**Problem to solve**
Leaving out the images, return the data below exactly as it is written.

**Supplied data**
══════════════════════════════
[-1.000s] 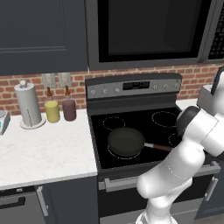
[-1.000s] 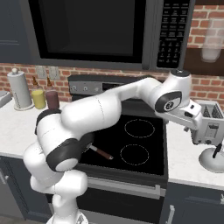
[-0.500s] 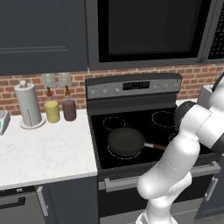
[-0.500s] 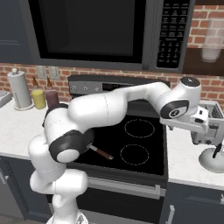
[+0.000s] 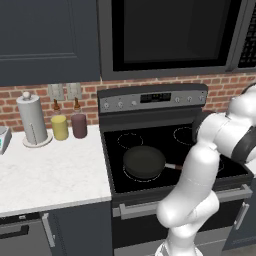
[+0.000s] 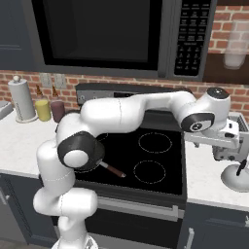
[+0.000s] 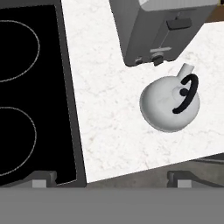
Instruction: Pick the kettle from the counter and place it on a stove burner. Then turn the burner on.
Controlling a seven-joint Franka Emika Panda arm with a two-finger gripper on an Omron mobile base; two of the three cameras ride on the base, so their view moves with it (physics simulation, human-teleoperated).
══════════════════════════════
**Solution to this exercise**
[-1.000s] 
[-1.000s] 
[-0.500s] 
[-0.500s] 
[+0.000s] 
[+0.000s] 
[+0.000s] 
Instruction: Pick the kettle from the counter and place it on a stove burner. Then turn the burner on.
Controlling a seven-joint Franka Emika Panda arm with a two-finger gripper on an Omron mobile base; two of the three cameras ride on the base, so their view moves with it (physics simulation, human-teleoperated).

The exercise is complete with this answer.